Task details> Transcribe the listing exactly as written. Leave the images out.

Information supplied>
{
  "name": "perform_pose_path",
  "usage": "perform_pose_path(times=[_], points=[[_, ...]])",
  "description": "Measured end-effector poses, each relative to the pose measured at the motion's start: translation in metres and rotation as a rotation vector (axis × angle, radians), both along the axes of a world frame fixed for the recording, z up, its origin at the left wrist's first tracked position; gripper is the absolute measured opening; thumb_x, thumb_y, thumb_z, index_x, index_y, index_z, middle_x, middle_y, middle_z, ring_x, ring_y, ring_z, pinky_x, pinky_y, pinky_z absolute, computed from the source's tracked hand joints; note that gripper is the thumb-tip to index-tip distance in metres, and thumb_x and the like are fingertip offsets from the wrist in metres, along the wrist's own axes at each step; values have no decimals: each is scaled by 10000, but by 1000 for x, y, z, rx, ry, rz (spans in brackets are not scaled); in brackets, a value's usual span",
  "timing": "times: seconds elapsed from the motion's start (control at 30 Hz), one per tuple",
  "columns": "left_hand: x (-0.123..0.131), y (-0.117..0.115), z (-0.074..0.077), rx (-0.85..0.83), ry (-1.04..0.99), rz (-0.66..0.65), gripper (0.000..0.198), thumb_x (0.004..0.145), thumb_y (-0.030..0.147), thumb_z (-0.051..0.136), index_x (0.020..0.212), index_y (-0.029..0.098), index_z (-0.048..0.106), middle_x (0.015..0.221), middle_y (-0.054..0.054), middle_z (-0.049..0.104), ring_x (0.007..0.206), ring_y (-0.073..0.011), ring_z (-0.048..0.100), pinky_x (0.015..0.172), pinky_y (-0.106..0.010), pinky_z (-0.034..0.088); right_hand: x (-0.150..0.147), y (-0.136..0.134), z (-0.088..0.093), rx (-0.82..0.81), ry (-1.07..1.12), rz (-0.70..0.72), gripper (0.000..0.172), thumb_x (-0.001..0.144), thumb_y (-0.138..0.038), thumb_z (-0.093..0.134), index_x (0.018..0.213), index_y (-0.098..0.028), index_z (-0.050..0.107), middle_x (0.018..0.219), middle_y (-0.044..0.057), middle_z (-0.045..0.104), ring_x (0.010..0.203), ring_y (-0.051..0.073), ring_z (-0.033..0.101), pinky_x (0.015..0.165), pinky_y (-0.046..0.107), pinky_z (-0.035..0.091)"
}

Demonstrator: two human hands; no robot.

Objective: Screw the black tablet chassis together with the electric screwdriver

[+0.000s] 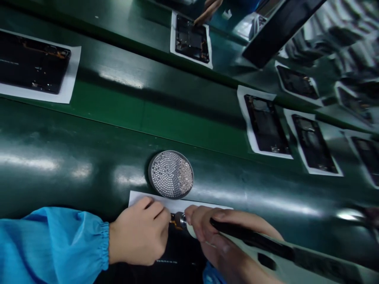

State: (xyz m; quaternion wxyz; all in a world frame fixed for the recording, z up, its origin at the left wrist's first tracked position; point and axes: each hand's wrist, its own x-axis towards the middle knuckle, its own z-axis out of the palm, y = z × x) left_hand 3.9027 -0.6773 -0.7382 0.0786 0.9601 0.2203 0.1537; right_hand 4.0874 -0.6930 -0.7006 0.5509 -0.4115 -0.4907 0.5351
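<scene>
Left hand (140,232): fingers curled together right by the tool tip; can't tell from here if they're pinching anything. Right hand (220,244): clamped around a pale driver-type tool (286,270) with a black lever, metal nose (180,220) just beside the left fingertips. Black device (180,252) lies under both hands, mostly covered, on a white sheet (174,205); amber bit at the nose. Perforated round dish (161,177) at the sheet's far edge, small metal pieces heaped on its right. Beyond: green strip (171,122), more devices on sheets (266,122), co-worker's hand (210,8) at one.
</scene>
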Motion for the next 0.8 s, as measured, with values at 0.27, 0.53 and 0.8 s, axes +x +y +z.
perform_pose_path(times=[0.27,0.53,0.8], points=[[0,-1,0,-8,15,-4,197,899,185,531,837,95,696,838,-117,588,771,-243,519,657,-380,369,1,-1,-1,28,-2,35,337,864,-88,605,1114,-306,666,694,-9,607,634,170,595,720,423,558],[1,-2,0,-34,5,-6,182,890,189,549,793,101,675,815,-103,570,760,-240,520,634,-372,359,-17,-8,-3,57,-14,-148,152,867,-149,646,968,-259,677,651,-1,608,587,158,562,718,408,574],[-6,12,6,-12,176,30,115,880,158,544,913,88,629,850,-99,565,786,-243,497,665,-377,402,-4,4,-4,105,22,-163,142,850,-220,719,976,-283,698,613,-12,624,550,156,575,602,347,557]])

Reply to the exercise>
{
  "name": "perform_pose_path",
  "usage": "perform_pose_path(times=[_], points=[[_, ...]])",
  "description": "Measured end-effector poses, each relative to the pose measured at the motion's start: translation in metres and rotation as a rotation vector (axis × angle, radians), both along the axes of a world frame fixed for the recording, z up, its origin at the left wrist's first tracked position; gripper is the absolute measured opening; thumb_x, thumb_y, thumb_z, index_x, index_y, index_z, middle_x, middle_y, middle_z, ring_x, ring_y, ring_z, pinky_x, pinky_y, pinky_z absolute, computed from the source's tracked hand joints; note that gripper is the thumb-tip to index-tip distance in metres, and thumb_x and the like are fingertip offsets from the wrist in metres, along the wrist's own axes at each step; values have no decimals: each is scaled by 10000, but by 1000 for x, y, z, rx, ry, rz (spans in brackets are not scaled); in brackets, a value's usual span",
  "timing": "times: seconds elapsed from the motion's start (control at 30 Hz), one per tuple",
  "columns": "left_hand: x (-0.123..0.131), y (-0.117..0.115), z (-0.074..0.077), rx (-0.85..0.83), ry (-1.04..0.99), rz (-0.66..0.65), gripper (0.000..0.198), thumb_x (0.004..0.145), thumb_y (-0.030..0.147), thumb_z (-0.051..0.136), index_x (0.020..0.212), index_y (-0.029..0.098), index_z (-0.048..0.106), middle_x (0.015..0.221), middle_y (-0.054..0.054), middle_z (-0.049..0.104), ring_x (0.007..0.206), ring_y (-0.073..0.011), ring_z (-0.048..0.100), pinky_x (0.015..0.172), pinky_y (-0.106..0.010), pinky_z (-0.034..0.088); right_hand: x (-0.150..0.147), y (-0.136..0.134), z (-0.088..0.093), rx (-0.82..0.81), ry (-1.07..1.12), rz (-0.70..0.72), gripper (0.000..0.172), thumb_x (-0.001..0.144), thumb_y (-0.138..0.038), thumb_z (-0.093..0.134), index_x (0.018..0.213), index_y (-0.098..0.028), index_z (-0.050..0.107), middle_x (0.018..0.219), middle_y (-0.044..0.057), middle_z (-0.045..0.104), ring_x (0.010..0.203), ring_y (-0.051..0.073), ring_z (-0.033..0.101), pinky_x (0.015..0.165), pinky_y (-0.046..0.107), pinky_z (-0.035..0.091)"
}

Demonstrator: two human hands; no robot.

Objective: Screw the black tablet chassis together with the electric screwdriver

[+0.000s] 

State: (xyz m; quaternion wxyz; all in a world frame fixed for the recording, z up, its origin at the left wrist's first tracked position; point and axes: each hand's wrist, its own x-axis towards the middle knuckle, its own z-axis out of the palm, y = z × x) left_hand 3.9027 -0.6773 -0.7382 0.0786 0.9601 0.2203 0.1537; right_hand 4.0874 -0.6930 -0.7006 0.5509 -0.4115 -0.4907 0.5351
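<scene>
Left hand (140,232): fingers curled together right by the tool tip; can't tell from here if they're pinching anything. Right hand (220,244): clamped around a pale driver-type tool (286,270) with a black lever, metal nose (180,220) just beside the left fingertips. Black device (180,252) lies under both hands, mostly covered, on a white sheet (174,205); amber bit at the nose. Perforated round dish (161,177) at the sheet's far edge, small metal pieces heaped on its right. Beyond: green strip (171,122), more devices on sheets (266,122), co-worker's hand (210,8) at one.
</scene>
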Motion for the next 0.8 s, as measured, with values at 0.27, 0.53 and 0.8 s, axes +x +y +z.
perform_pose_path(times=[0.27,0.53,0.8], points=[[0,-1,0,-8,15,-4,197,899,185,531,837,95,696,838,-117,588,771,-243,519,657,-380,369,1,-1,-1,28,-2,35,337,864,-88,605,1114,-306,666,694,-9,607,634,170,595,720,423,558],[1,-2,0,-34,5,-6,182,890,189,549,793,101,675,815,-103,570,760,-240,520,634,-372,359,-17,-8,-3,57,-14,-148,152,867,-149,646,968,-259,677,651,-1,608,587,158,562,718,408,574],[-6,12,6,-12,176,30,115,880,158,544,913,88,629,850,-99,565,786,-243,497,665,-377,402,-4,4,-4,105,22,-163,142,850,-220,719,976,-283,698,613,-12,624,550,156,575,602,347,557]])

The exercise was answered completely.